Por outro lado, avalia Pochmann, quando a arrecadação deixa se realizada se reduz o gasto na economia que geraria renda e empregos. Para ele, as empresas que têm o benefício da desoneração não investem em ampliação dos seus serviços e nem geram empregos. Ao contrário, usam esse lucro para o rentismo, a compra de títulos públicos que o governo tem de pagar juros sobre eles.

“É muito melhor para os empresários comprarem títulos da União que têm um alto rendimento. Em vez de serem devedores, eles utilizam um dinheiro que iria para o governo e se tornam credores do próprio governo, gerando um impacto oposto do que as empresas dizem, de que se pagarem menos impostos geram mais emprego e renda”, afirma Pochmann.

“Foi um excelente negócio que favoreceu duplamente a condição de viver do rentismo ao emprestar ao Estado”, acrescenta o economista.

Os dois economistas entendem que a desoneração fiscal precisa acabar. Pochmann conta que ela teve início quando o sistema tributário, cujas diretrizes gerais foram estabelecidas na Constituição de 1988, teve uma reforma da perspectiva neoliberal na medida em que ricos e privilegiados deixaram de pagar impostos para emprestar ao Estado.

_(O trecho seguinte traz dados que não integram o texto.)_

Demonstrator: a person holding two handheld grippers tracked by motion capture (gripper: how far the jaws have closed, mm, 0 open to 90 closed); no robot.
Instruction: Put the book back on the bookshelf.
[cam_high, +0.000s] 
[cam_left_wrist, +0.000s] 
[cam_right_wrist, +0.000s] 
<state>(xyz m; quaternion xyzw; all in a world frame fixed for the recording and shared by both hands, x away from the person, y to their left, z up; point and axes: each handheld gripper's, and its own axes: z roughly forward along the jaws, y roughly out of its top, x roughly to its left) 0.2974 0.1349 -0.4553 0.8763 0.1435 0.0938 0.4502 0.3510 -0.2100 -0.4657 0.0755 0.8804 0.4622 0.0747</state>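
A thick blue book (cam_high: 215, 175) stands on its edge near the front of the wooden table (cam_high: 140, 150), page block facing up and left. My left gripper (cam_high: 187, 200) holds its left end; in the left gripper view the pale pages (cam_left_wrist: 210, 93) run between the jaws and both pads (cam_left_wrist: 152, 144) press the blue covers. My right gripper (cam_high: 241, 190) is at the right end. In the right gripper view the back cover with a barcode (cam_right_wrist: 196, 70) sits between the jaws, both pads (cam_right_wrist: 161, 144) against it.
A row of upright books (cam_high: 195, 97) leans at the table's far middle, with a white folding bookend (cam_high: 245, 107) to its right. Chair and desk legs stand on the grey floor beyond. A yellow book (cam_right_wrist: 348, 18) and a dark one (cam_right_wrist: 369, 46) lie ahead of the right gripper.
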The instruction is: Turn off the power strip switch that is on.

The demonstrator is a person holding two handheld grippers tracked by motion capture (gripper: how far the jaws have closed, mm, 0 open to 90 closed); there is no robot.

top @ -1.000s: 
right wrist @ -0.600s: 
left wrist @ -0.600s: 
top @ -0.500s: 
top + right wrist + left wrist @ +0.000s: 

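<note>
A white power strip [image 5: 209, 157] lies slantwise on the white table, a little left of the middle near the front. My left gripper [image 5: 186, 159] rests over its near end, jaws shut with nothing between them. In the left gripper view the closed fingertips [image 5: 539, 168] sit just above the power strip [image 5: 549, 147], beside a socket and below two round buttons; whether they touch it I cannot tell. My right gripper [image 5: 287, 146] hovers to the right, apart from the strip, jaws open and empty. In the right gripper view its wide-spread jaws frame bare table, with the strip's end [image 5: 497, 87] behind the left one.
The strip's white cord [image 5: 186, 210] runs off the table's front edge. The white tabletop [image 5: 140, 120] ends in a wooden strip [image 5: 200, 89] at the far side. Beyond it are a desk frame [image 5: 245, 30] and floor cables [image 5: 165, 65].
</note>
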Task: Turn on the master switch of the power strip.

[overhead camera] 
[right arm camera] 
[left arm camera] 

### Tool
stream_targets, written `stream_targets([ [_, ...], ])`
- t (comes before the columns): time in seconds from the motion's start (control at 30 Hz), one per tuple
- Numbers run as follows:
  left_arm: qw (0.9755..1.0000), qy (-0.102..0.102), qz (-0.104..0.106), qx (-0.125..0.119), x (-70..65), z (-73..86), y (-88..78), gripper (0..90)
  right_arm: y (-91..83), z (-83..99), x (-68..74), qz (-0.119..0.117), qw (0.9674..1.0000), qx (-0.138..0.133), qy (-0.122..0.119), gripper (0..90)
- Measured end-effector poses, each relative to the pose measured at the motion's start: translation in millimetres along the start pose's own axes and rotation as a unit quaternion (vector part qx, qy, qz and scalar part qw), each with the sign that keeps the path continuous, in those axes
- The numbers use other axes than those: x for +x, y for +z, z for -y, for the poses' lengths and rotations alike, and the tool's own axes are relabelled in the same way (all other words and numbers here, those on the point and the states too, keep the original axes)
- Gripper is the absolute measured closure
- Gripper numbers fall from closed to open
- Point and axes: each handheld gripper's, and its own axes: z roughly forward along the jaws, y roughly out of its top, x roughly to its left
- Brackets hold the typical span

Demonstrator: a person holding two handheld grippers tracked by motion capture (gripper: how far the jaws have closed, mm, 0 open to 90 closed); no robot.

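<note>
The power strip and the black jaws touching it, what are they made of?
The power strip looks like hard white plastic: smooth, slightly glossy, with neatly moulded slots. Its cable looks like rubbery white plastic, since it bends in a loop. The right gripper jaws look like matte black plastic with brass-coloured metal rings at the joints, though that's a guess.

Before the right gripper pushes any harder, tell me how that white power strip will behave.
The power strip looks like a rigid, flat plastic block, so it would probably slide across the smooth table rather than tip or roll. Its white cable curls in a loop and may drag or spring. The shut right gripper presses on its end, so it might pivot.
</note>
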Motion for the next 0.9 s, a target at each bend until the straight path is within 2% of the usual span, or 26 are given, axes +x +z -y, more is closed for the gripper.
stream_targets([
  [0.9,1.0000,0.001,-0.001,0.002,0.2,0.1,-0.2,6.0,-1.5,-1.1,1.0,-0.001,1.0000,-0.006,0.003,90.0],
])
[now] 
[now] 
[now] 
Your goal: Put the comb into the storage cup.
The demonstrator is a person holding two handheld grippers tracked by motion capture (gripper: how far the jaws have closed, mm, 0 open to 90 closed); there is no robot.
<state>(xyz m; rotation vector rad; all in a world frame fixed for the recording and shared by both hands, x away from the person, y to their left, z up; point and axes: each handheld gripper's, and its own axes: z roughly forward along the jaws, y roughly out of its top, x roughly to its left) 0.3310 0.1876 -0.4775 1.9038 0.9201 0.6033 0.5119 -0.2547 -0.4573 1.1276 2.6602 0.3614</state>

“Até o final dos anos 1980 a alíquota máxima do imposto de renda era de 50%, hoje está em 27,5%, e quem paga esse índice são os que têm renda mais altas. Na década de 1990 isentou o pagamento de 15% sobre os lucros e dividendos, e ainda teve a Lei Kandir que isentou de tributação as exportações do agronegócio”, conta Pochmann.

Outro exemplo recente de que as desonerações não geram empregos é dado por Marilane Teixeira. A economista relembra que no governo Dilma Rousseff, nos anos 2010, houve uma proposta do governo de desonerar cinco setores, mas quando chegou ao Congresso Nacional, os parlamentares aumentaram para 55 o número de setores beneficiados com a medida.

Marilane Teixeira conta ainda que as empresas alegaram que a concorrência dos importados e os 20% de contribuição previdenciária sobre a folha de pagamento impediam a geração de empregos e novos investimentos, mas não foi isso o que se viu.

“A desoneração fiscal não teve impacto sobre geração de emprego, tanto que teve a crise de 2015, e o desemprego dobrou em 2016. Toda vez que há uma ameaça de se rever essa política, os empresários fazem chantagem, mas não provam a criação de nenhum posto de trabalho, apenas contribui para os seus lucros”, diz Marilane.

Pochmann concorda que a desoneração não gera empregos e cita o custo do trabalho no Brasil. O economista ressalta que o custo do trabalho no país era em 2014 o equivalente a 36% do custo nos EUA e que essa diferença cinco anos depois, em 2019 aumentou, chegando esse custo no Brasil a 24% dos norte-americanos.

Pochmann explica ainda que exportamos bens primários e são as atividades de baixa produtividade, os pequenos negócios os que mais empregam, e se elevar o preço do trabalho pressiona a margem de lucro deles, pois são descapitalizados e sem tecnologia.

“Os empresários de pequenos negócios foram utilizados pelos grandes a rejeitarem a valorização do salário mínimo e isso nada tem a ver com emprego e sim com a engorda de suas margens de lucro. Tanto que a elevação do custo do trabalho nos governos do PT não foi acompanhada do desemprego, nem de alta inflação. Por isso, que o argumento de que pagar menos impostos e reduzir o custo do trabalho gerarão empregos não verdadeiro”, conclui Pochmann.

Bancada empresarial no Congresso

Tanto Marilane Teixeira quanto Pochmann, no entanto, entendem que empresas beneficiadas têm uma forte base no Congresso Nacional, o que pode dificultar a aprovação das propostas do governo.

“Toda vez que se ameaça rever essa política, eles fazem chantagem dizendo que empregos serão perdidos, mas nunca eles provaram a criação de postos de trabalho com desoneração fiscal”, enfatiza Marilane Teixeira.

Segundo Pochmann, os 55 setores beneficiados se especializaram em criar bancadas muito fortes no Congresso.

“Vejo com dificuldade do ponto de vista político a aprovação da proposta do governo porque o rentismo assumiu uma parte do Estado, que é o Banco Central, responsável pelos juros mais altos do mundo”, conclui o economista.